[Opening MATERIAL FOR THIS EXERCISE section]

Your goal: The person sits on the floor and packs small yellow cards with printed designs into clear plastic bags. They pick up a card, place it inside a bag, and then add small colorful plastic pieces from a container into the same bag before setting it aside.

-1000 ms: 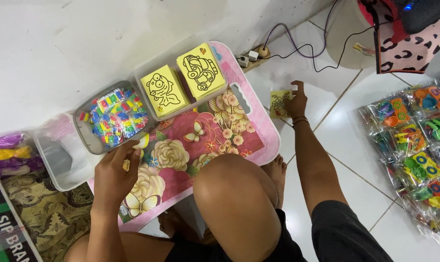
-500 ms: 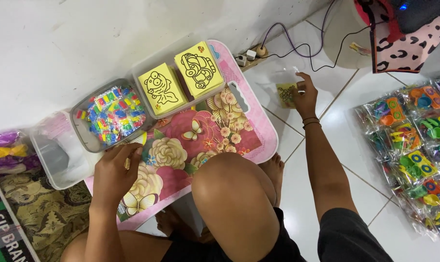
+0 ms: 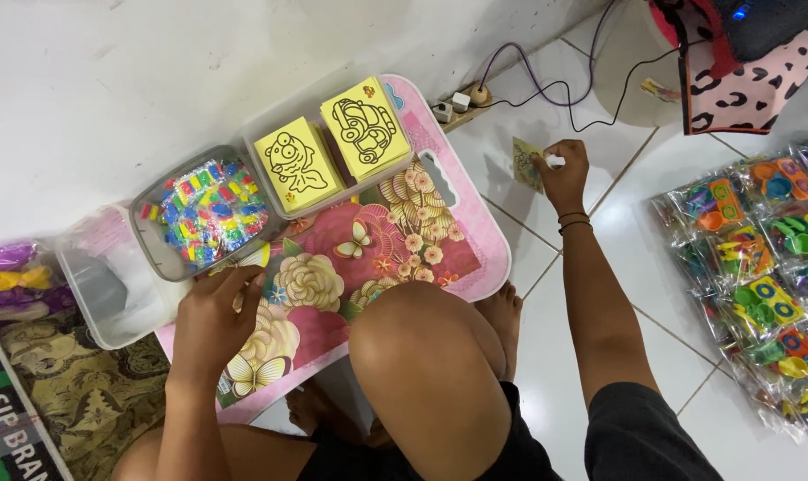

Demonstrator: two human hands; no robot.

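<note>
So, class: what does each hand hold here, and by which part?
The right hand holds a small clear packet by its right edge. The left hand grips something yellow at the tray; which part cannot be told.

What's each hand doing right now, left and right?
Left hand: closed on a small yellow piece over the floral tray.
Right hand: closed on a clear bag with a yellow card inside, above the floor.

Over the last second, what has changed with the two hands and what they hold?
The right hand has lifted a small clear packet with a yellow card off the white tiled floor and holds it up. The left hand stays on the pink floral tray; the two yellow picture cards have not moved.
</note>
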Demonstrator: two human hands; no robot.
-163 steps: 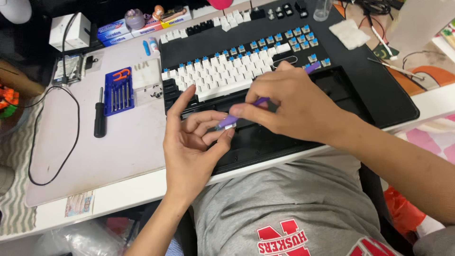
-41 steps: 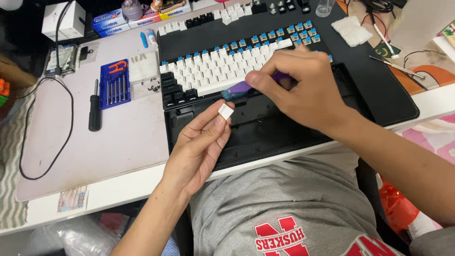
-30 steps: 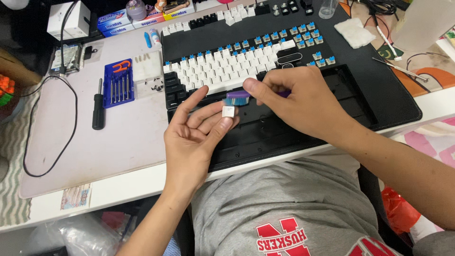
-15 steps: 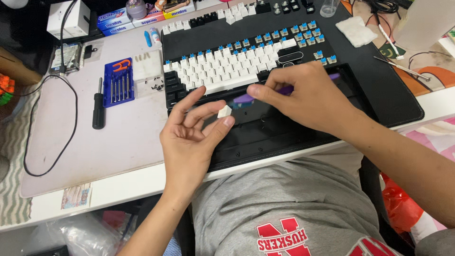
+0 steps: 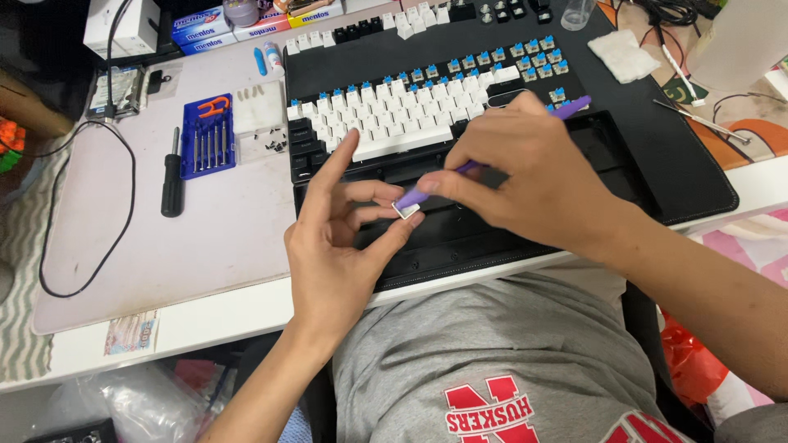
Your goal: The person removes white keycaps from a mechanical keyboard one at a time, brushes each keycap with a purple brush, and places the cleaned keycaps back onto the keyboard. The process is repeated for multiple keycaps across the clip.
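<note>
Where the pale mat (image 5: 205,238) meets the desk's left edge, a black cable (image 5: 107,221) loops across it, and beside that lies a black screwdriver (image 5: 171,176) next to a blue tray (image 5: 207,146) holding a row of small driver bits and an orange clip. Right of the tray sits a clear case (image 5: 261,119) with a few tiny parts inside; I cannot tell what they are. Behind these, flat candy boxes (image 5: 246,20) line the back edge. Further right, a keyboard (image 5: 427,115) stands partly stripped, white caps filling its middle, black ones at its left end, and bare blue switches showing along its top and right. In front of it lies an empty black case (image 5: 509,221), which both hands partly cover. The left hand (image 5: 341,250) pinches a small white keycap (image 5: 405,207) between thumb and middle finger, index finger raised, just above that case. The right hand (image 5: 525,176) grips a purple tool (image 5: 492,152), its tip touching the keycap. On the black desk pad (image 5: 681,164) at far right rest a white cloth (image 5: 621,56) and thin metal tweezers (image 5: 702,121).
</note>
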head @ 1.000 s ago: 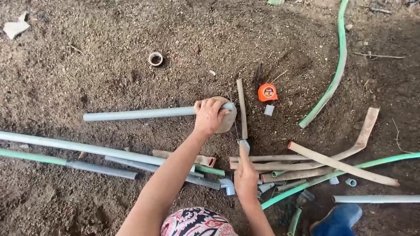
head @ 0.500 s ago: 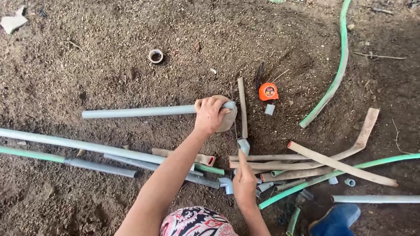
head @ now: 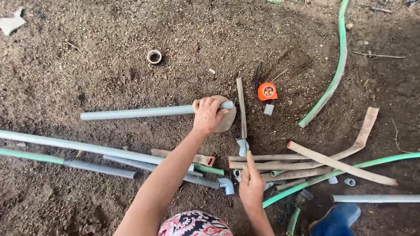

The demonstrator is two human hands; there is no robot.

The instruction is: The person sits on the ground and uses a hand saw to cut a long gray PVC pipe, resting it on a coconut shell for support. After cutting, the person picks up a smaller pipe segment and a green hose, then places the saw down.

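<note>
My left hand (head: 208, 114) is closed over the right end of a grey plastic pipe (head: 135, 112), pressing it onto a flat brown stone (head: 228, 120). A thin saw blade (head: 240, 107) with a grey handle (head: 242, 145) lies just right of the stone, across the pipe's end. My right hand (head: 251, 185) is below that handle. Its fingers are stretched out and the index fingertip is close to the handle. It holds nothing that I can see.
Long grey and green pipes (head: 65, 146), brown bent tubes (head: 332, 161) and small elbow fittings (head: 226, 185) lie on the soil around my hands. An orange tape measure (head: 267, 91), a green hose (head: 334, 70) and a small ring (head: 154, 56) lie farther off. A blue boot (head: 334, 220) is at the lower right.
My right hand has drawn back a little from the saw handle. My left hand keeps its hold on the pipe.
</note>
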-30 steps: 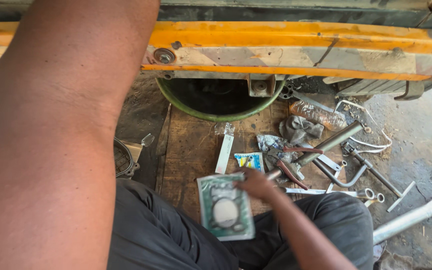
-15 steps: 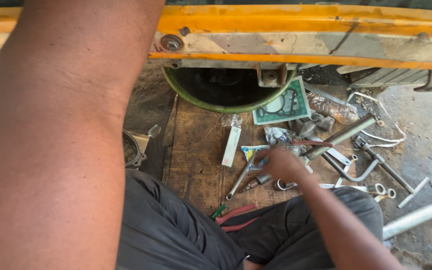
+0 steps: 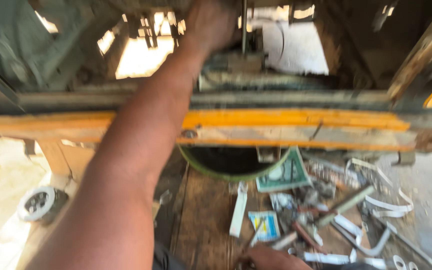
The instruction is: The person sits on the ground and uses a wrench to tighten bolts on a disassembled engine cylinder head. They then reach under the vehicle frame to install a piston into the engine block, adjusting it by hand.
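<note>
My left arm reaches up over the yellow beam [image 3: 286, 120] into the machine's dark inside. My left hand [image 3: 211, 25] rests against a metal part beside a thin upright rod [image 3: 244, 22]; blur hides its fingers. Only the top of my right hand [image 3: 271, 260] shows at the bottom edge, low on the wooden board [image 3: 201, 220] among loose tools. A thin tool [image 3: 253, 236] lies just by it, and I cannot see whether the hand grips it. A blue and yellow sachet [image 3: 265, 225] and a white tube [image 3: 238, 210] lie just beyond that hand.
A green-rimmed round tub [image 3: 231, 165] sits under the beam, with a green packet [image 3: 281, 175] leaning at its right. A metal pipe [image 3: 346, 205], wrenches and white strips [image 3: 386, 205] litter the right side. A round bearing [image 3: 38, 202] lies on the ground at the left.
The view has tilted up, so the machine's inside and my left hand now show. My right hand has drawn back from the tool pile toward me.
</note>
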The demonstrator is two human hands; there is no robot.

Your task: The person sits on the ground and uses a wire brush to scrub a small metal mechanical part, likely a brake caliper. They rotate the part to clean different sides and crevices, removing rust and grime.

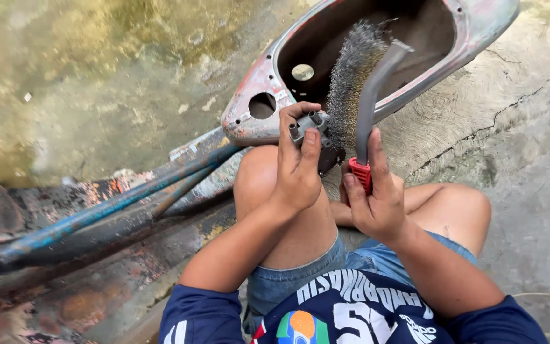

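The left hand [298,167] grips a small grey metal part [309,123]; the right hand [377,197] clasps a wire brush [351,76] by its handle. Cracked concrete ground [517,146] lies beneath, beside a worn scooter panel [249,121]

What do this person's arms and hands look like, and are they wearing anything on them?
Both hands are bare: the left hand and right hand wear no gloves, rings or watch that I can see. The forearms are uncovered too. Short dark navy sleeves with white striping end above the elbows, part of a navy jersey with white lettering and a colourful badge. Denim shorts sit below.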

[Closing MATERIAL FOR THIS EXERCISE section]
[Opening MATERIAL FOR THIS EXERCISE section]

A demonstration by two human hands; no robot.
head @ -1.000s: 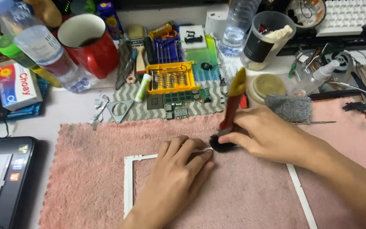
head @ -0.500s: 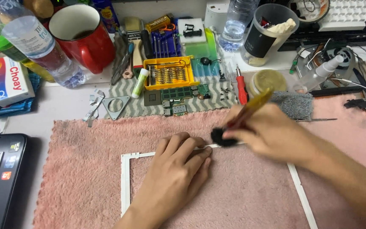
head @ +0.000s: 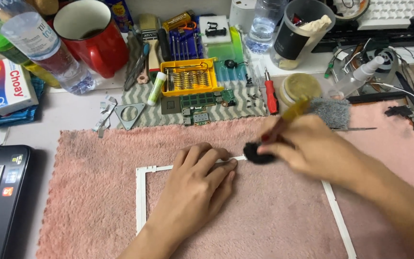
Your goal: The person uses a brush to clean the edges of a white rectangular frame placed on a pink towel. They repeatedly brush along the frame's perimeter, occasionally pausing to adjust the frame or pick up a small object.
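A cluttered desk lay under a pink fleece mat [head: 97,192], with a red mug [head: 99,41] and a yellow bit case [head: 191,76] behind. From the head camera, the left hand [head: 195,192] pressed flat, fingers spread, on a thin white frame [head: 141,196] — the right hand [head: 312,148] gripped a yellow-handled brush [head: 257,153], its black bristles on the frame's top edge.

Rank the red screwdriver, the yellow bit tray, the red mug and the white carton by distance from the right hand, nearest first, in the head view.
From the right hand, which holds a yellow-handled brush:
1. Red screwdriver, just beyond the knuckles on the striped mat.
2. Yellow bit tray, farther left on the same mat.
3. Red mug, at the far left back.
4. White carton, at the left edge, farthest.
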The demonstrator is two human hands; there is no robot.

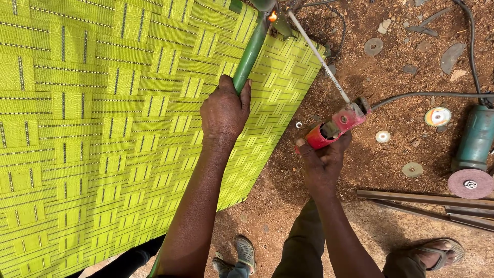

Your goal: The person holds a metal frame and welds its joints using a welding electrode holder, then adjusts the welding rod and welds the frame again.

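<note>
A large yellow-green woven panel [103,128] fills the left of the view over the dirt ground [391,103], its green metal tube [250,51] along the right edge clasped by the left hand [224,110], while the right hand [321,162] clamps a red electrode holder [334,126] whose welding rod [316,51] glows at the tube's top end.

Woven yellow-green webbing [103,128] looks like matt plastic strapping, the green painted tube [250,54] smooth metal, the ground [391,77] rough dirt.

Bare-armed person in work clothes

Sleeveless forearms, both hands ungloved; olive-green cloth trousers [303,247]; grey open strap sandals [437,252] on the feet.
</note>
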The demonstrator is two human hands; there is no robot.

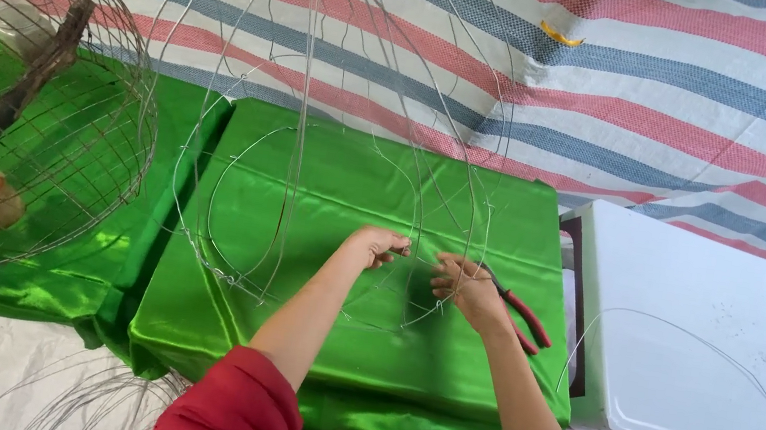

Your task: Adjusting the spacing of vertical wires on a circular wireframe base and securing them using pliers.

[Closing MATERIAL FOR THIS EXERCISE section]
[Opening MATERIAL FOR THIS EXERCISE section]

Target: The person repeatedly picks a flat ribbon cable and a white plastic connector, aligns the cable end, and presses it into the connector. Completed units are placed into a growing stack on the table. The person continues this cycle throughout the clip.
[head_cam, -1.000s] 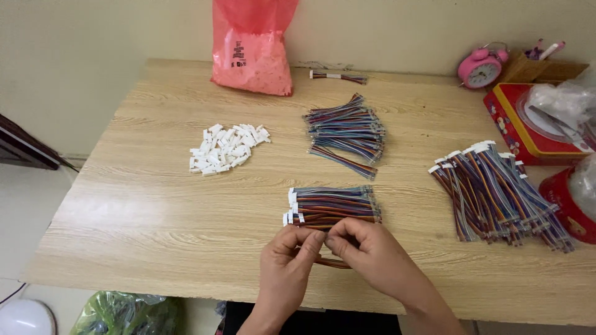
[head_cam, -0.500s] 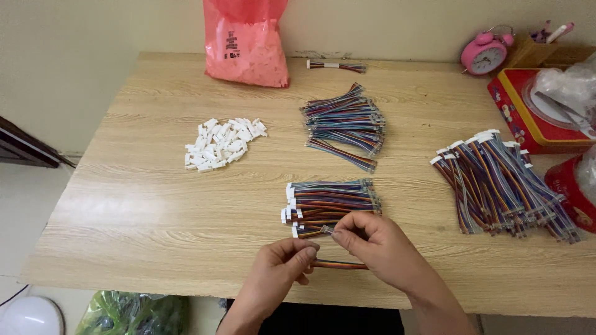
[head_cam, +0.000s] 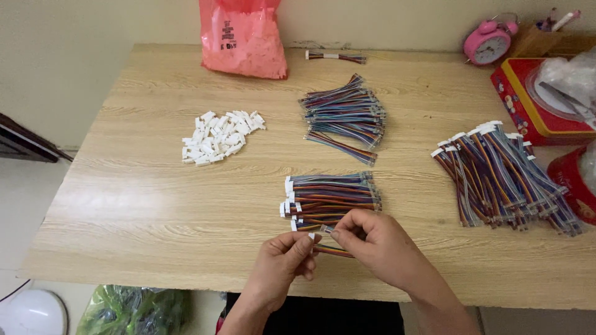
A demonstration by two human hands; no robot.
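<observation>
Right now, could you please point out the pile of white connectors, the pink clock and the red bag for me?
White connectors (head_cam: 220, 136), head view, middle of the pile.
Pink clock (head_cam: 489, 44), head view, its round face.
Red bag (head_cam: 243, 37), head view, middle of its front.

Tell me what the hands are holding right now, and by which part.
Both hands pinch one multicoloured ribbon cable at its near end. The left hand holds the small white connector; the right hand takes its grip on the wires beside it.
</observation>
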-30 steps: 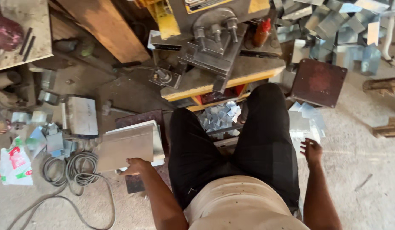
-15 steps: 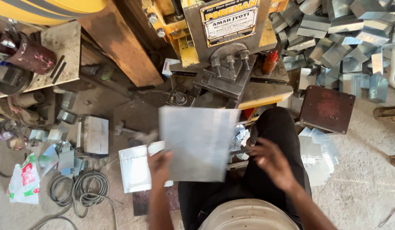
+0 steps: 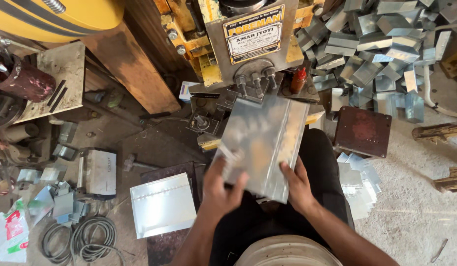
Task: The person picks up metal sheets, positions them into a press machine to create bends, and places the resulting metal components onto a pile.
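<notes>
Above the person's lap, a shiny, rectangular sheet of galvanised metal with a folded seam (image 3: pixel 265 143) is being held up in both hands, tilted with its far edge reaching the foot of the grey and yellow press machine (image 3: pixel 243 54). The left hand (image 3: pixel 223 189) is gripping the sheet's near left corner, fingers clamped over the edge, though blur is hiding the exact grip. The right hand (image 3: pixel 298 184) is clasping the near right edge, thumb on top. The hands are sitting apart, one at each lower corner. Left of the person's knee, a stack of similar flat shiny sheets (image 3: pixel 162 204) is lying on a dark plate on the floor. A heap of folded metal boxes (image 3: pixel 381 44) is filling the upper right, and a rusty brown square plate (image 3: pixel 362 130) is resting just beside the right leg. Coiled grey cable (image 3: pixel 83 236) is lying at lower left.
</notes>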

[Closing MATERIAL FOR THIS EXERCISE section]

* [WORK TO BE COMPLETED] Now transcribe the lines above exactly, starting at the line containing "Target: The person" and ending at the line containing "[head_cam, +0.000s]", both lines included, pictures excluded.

* [SOLUTION]
Target: The person repeatedly picks a flat ribbon cable and a white plastic connector, aligns the cable end, and presses it into the connector. Completed units are placed into a growing stack on the table. The person continues this cycle throughout the clip.
[head_cam, -1.000s] 
[head_cam, -0.500s] 
[head_cam, +0.000s] 

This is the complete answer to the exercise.